Construct a circuit to verify the operation of a flash type A\D converter

Experiment Name: Construct a circuit to verify the operation of a flash type A\D converter.

In this experiment we have to construct a circuit of flash type A/D converter which produces 3-bit binary codes.

Equipments:

1. Digital multimeter,  2. Triple output programmable power supply (HP E3631A): 5V, -5V, 3. Protoboard,  4. Cables and connectors,  5. Resistors: 1kOhm, 6. Potentiometer, 7. Ten LEDs, 8. Quad Comparator LM 339 (quad=four devices in one package) and 9. 47148 priority encoder.

Introduction:

           Analog-to-digital (A/D) converter is a device that for a given analog input voltage Vin produces an n-bit digital word at the output. Also called the parallel A/D converter, this circuit is the simplest to understand.

It is formed of a series of comparators, each one comparing the input signal to a unique reference voltage. The comparator outputs connect to the inputs of a priority encoder circuit, which then produces a binary output.

 Vref is a stable reference voltage provided by a precision voltage regulator as part of the converter circuit, not shown in the schematic. As the analog input voltage exceeds the reference voltage at each comparator, the comparator outputs will sequentially saturate to a high state.

The priority encoder generates a binary number based on the highest-order active input, ignoring all other active inputs. Flash analog-to-digital converters, also known as parallel ADCs, are the fastest way to convert an analog signal to a digital signal.

           Flash ADCs are ideal for applications requiring very large bandwidth; however, they typically consume more than other ADC architectures and are generally limited to 8-bits resolution.

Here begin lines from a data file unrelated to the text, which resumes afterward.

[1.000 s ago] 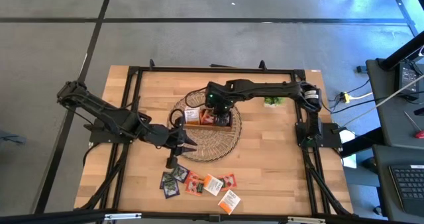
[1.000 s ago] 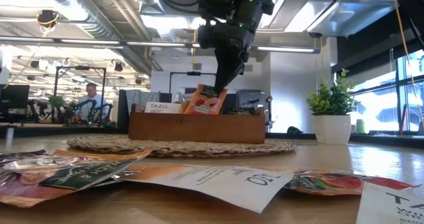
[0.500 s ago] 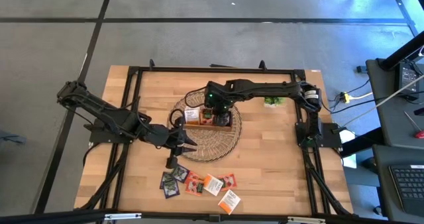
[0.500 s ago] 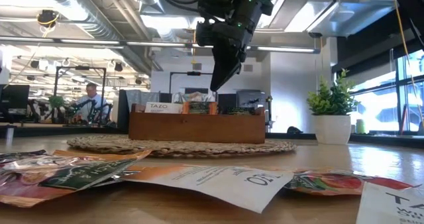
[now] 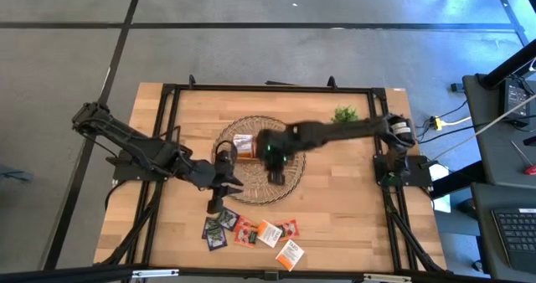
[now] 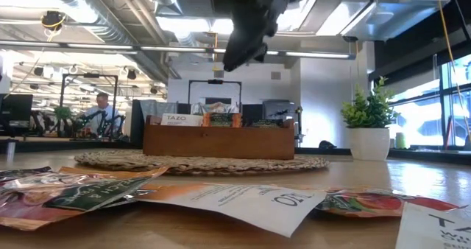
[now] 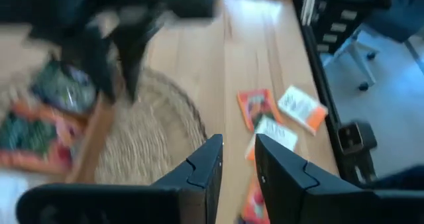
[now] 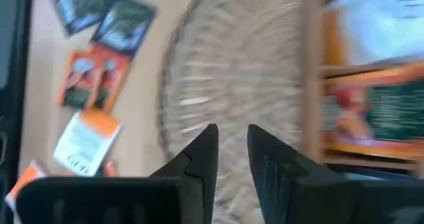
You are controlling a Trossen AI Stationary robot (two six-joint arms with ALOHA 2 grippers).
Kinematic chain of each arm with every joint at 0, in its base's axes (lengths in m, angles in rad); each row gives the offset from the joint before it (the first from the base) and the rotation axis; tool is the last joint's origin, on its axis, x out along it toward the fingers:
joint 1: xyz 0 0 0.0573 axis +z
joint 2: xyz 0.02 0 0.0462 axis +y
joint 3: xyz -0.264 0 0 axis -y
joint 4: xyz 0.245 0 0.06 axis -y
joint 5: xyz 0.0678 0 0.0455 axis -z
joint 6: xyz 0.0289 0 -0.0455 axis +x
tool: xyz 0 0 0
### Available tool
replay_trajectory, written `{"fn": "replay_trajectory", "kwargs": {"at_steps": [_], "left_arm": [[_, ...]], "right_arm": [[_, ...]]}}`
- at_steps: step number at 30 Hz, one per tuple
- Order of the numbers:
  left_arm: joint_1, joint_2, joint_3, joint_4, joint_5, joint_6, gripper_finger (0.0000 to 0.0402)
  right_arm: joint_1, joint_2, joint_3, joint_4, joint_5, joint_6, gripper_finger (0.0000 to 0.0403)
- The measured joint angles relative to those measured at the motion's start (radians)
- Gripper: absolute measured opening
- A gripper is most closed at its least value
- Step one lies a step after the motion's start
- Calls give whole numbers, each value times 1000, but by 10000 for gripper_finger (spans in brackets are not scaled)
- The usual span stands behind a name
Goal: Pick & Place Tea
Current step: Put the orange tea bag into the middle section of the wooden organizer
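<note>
My right pincer (image 5: 276, 176) hangs over the woven mat (image 5: 251, 191) at frame centre, fingers slightly parted and seemingly empty, though blurred. My left pincer (image 5: 228, 176), part open, holds nothing. The tea sachets (image 5: 255, 233) lie loose on the tabletop (image 5: 352, 224) at lower centre; others stand in the wooden tray (image 6: 218, 141).

Open-plan office: exposed ceiling ducts (image 6: 88, 13), desks with monitors (image 6: 16, 109), seated person (image 6: 99, 110), keyboard (image 5: 512, 228).
</note>
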Motion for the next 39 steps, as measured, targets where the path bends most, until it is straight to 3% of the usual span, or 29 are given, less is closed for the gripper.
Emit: {"fn": "replay_trajectory", "kwargs": {"at_steps": [4,9,14,20,27,31,39], "left_arm": [[-42,23,0,-78,1,-113,86],[-108,100,0,-47,-1,-206,86],[-162,212,0,14,-1,-306,86],[-199,361,0,135,24,-378,86],[-215,503,1,209,134,-448,86],[-219,570,0,216,160,-491,86],[-218,657,5,291,148,-596,86]], "right_arm": [[102,0,0,13,3,3,86],[205,0,-2,72,4,29,86],[277,-10,-136,226,14,102,86],[319,-12,-308,517,-34,327,86],[373,-7,-469,862,-141,639,86],[418,-6,-528,1009,-68,716,87],[448,25,-537,1027,85,812,137]]}}
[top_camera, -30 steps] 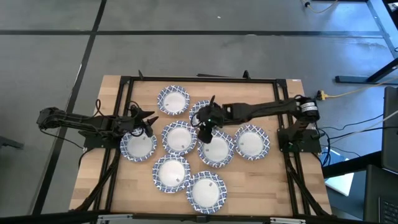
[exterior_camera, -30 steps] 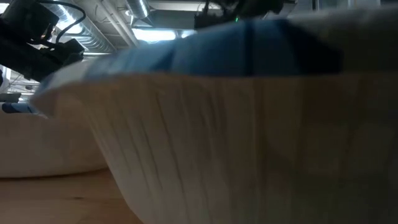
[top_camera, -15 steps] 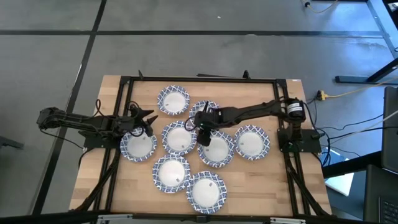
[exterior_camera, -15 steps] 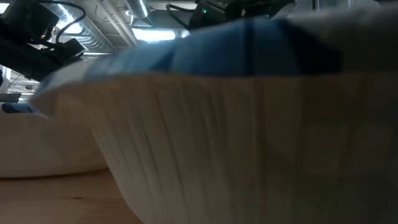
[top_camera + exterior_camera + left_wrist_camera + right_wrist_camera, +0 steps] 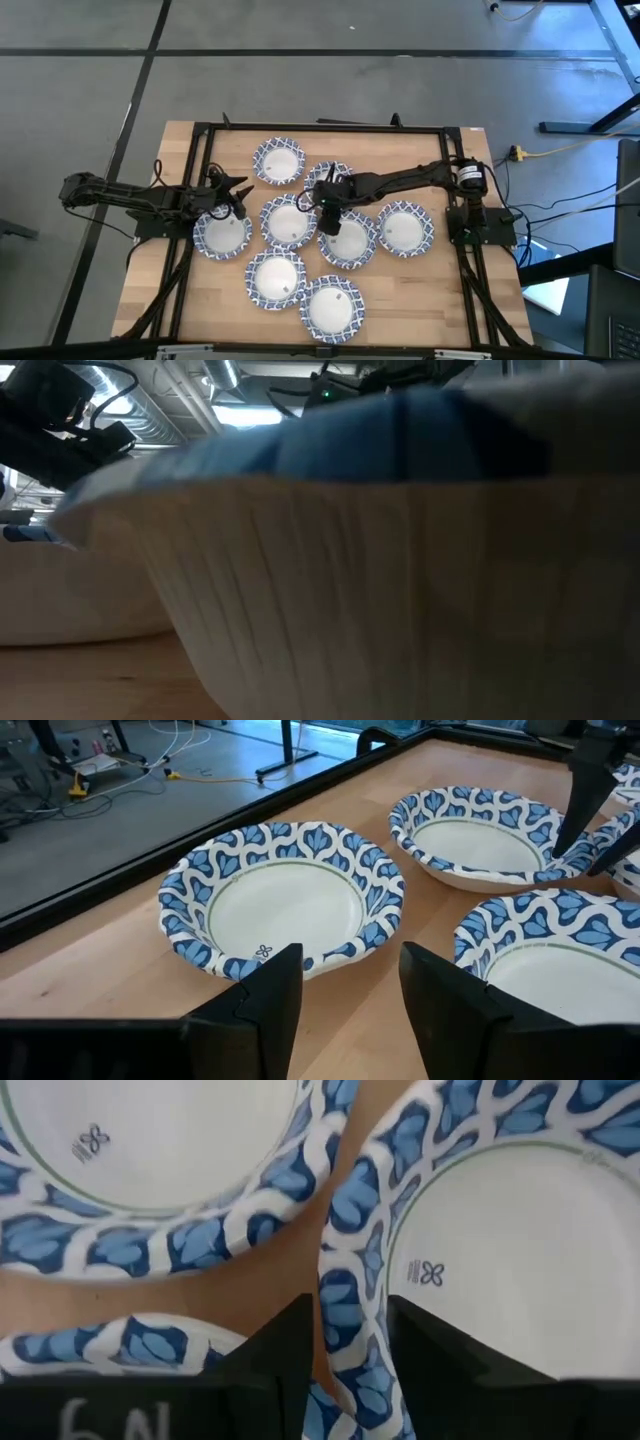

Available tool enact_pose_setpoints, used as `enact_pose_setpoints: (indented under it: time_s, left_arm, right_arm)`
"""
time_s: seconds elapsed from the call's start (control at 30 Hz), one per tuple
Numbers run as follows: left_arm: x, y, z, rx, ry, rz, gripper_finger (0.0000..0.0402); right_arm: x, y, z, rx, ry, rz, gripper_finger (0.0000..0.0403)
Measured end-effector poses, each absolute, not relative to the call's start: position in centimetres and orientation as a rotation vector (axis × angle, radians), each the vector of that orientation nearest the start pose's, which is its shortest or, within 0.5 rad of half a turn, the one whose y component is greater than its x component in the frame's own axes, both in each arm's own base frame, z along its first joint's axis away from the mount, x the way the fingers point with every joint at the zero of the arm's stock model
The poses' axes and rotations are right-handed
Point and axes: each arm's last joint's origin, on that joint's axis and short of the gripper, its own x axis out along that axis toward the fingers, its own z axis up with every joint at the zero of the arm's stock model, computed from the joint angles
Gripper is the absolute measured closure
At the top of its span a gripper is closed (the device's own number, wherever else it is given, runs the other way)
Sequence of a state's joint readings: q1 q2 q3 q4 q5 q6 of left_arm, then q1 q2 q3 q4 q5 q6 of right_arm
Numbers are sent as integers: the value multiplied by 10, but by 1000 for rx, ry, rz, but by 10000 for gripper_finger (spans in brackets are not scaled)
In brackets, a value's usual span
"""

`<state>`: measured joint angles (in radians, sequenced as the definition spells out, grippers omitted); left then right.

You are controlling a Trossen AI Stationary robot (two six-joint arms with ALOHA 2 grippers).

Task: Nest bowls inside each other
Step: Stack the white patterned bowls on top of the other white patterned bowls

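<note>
Several bowls, white inside with blue-and-white rims, rest on their bases close together on the wooden table (image 5: 170, 300). My right gripper (image 5: 327, 212) points down among the middle bowls. It is open, and its fingers stand on either side of the far-left rim (image 5: 352, 1330) of the middle bowl (image 5: 350, 240), one inside and one outside. My left gripper (image 5: 240, 197) is open and empty at the left, above the table between the left bowl (image 5: 222, 234) and the far-left bowl (image 5: 285, 900).
Bowls crowd my right gripper on all sides: one on the far side (image 5: 328, 176), one to the left (image 5: 288, 221), one to the right (image 5: 404, 228). Two more sit near the front edge (image 5: 275, 278) (image 5: 332, 308). The nearest bowl's wall (image 5: 380, 580) fills the low view.
My right gripper has gone a little toward the table's left edge, and its arm has swung that way with it. It has then held over the middle bowl's rim. The bowls have kept their places.
</note>
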<state>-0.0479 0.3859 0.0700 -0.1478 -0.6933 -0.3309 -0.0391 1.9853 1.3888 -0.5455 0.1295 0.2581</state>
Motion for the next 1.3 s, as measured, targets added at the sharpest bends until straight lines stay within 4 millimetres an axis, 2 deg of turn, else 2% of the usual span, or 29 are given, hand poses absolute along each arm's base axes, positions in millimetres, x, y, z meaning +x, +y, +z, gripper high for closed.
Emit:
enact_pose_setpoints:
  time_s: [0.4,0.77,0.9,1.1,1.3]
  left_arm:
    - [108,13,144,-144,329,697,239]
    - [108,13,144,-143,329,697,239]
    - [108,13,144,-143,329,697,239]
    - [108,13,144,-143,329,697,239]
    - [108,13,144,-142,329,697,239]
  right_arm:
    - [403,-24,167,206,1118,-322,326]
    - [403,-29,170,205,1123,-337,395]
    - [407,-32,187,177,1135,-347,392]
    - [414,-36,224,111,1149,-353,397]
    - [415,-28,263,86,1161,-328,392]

Figure: A typical flash ADC block diagram

For an “N” bit converter, the circuit employs 2N-1 comparators. A resistive driver with 2N resistors provides the reference voltage. The reference voltage for each comparator is one least significant bit (LSB) greater than the reference voltage for the comparator immediately below it. Each comparator produces a “1” when its analog input voltage is higher than the reference voltage applied to it. Otherwise, the comparator in Fig. 3 output is “0”. Comparator design specification is shown in Table I. As showing fig, the flash ADC is Composed of three major components: resistors string, comparators and encoder. The analog input voltage is concurrently compared to the reference voltage levels generated from resistors string and the speed of A/D conversion is therefore maximized. The outputs of comparators from a thermometer code (TC) which is a combination of a series of zeros and a series of ones, e.g., 000…011…111. Because binary code is usually needed for digital signal processing, a encoder, where k is the resolution (bits) of ADCs.

Circuit diagram:

Procedure:

1. Build the flash ADC as shown in Figure 7. Use two LM339 comparators and 74148 priority encoder for building the circuit. LM339 is a quad comparator the needs pull-up resistors to enable output voltages (Pull-up resistors are used in electronic logic circuits to ensure that inputs to logic systems settle at expected logic levels if external devices are disconnected or high-impedance is introduced. They may also be used at the interface between two different types of logic devices, possibly operation at different power supply voltages.

When the switched is open the voltage of the gate input is pulled up to the level of Vin. When the switch is closed, the input voltage at the gate goes to ground.

A pull-up resistor weakly “Pulls” the voltage of the wire it is connected to towards its voltage source level when the other components on the line are inactive.)

Figure: Flash ADC circuit diagram

2. Note the voltage and value of resistors required to build the circuit. Vary the input voltage using a potentiometer R9 and make Vref=4V.

3. Record the values of the input voltage when each LED switches on. To do this, connect the U8002 power supply instead of the input signal and vary the input slowly to 4V. Note down the value of the voltage when each of the LED lights up.

4. Disconnect the power supply and connect the signal generator and set the signal output as shown in figure.